Hayley stared at the blank computer screen. She had been sitting there for well over an hour, her paper cup of coffee long since swallowed, tiny beads of sweat forming on her brow. She chalked it up to Bar Harbor experiencing one of the hottest fall seasons on record. Temperatures in the low nineties with stifling humidity.
But no, it wasn’t the weather. It was nerves. She had no idea what to write about. After testing some appetizers at home, she knew which one she wanted to use to kick off the column.
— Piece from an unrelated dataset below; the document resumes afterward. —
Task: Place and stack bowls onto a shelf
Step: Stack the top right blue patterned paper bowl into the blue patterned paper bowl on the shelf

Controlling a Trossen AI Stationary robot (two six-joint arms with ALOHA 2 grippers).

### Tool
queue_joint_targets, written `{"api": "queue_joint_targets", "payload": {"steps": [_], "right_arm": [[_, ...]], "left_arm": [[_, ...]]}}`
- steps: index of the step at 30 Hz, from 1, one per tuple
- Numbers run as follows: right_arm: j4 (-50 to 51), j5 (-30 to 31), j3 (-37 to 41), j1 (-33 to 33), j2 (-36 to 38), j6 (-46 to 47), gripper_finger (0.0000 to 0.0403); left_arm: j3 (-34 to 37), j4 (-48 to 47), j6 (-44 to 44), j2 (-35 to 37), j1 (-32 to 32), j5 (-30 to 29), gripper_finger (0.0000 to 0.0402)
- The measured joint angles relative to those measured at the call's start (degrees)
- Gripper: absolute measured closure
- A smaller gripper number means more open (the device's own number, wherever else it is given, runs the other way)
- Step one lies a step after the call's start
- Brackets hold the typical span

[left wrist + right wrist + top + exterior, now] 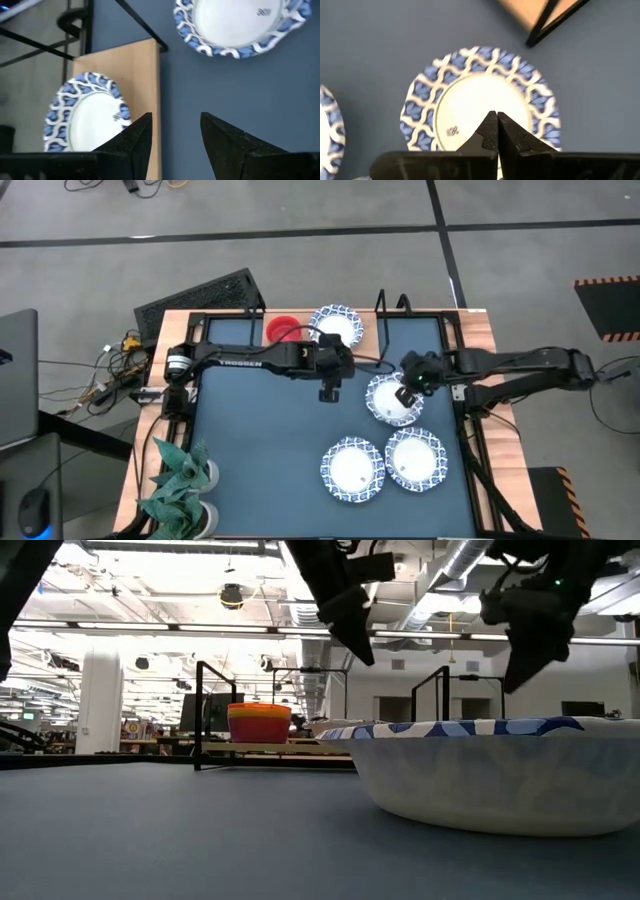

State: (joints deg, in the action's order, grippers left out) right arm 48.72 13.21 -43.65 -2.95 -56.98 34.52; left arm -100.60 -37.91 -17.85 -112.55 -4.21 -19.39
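The dark blue table (260, 450) carries the light wooden shelf (300, 323) along its far edge, with thin black frame ends rising from it. On the shelf sit a stack of small plain bowls (282, 330), red on top and, as far as the low view lets one judge, yellow and orange-looking rims beneath, and just beside it one white bowl with a blue patterned rim (337, 324). Three more patterned bowls rest on the table: one (392, 399) near the middle right, and two side by side nearer the front (352, 469) (416, 459). The left gripper (331, 391) hangs above the table just in front of the shelf, its jaws released and holding nothing. The right gripper (407, 395) hovers over the middle-right patterned bowl, jaws clenched together on nothing
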Motion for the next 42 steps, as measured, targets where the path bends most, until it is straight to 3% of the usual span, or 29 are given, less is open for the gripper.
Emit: {"api": "queue_joint_targets", "payload": {"steps": [7, 12, 18, 22, 26, 29, 36, 42], "right_arm": [[-6.43, 0.90, 1.78, 4.07, -9.14, 1.66, 0.0359], [-11.74, 0.61, 1.87, 5.90, -18.55, -0.21, 0.0366], [-26.36, -7.10, 1.87, 5.72, -27.74, -8.14, 0.0377], [-32.62, -10.26, -1.03, 4.83, -29.51, -15.16, 0.0371], [-34.34, -9.81, -5.05, 4.69, -27.62, -22.68, 0.0361], [-33.48, -5.78, -7.01, 4.61, -24.71, -25.32, 0.0361], [-17.35, -2.38, -8.51, 2.94, -12.30, -21.95, 0.0370], [-5.43, -0.17, -8.51, 2.41, 0.58, -13.49, 0.0373]], "left_arm": [[-0.02, -0.73, 0.69, 0.04, 0.17, -4.08, 0.0246], [-0.02, -3.46, 0.75, 0.30, 0.84, -6.92, 0.0246], [-0.02, -8.26, 0.28, 2.48, 1.27, -13.39, 0.0246], [-0.02, -10.55, 1.31, 5.37, 1.27, -16.30, 0.0246], [-0.02, -11.05, 2.71, 8.83, 1.27, -18.62, 0.0246], [-0.02, -11.20, 3.70, 10.93, 1.14, -18.32, 0.0246], [-0.03, -11.18, 5.94, 12.22, -0.90, -2.50, 0.0246], [5.94, 0.66, 5.17, 12.17, -1.60, 3.62, 0.0246]]}}
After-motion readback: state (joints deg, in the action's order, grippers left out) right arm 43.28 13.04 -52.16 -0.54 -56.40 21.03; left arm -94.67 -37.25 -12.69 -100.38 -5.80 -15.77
Maybe build up to a main course dish and then finish off with a cool refreshing dessert. Do seven courses over the next couple of weeks. Made sense. Readers would have a full-course meal to try out at their next dinner party. She was beginning to doubt she’d even get to the salad course before Sal fired her and replaced her with someone who knew what she was doing.
Hayley couldn’t just jot down the recipe and be done with it. She had to talk about something first. Introduce herself. A lot of the locals already knew her, but there were visitors to the island who had no idea what her qualifications to write this column were.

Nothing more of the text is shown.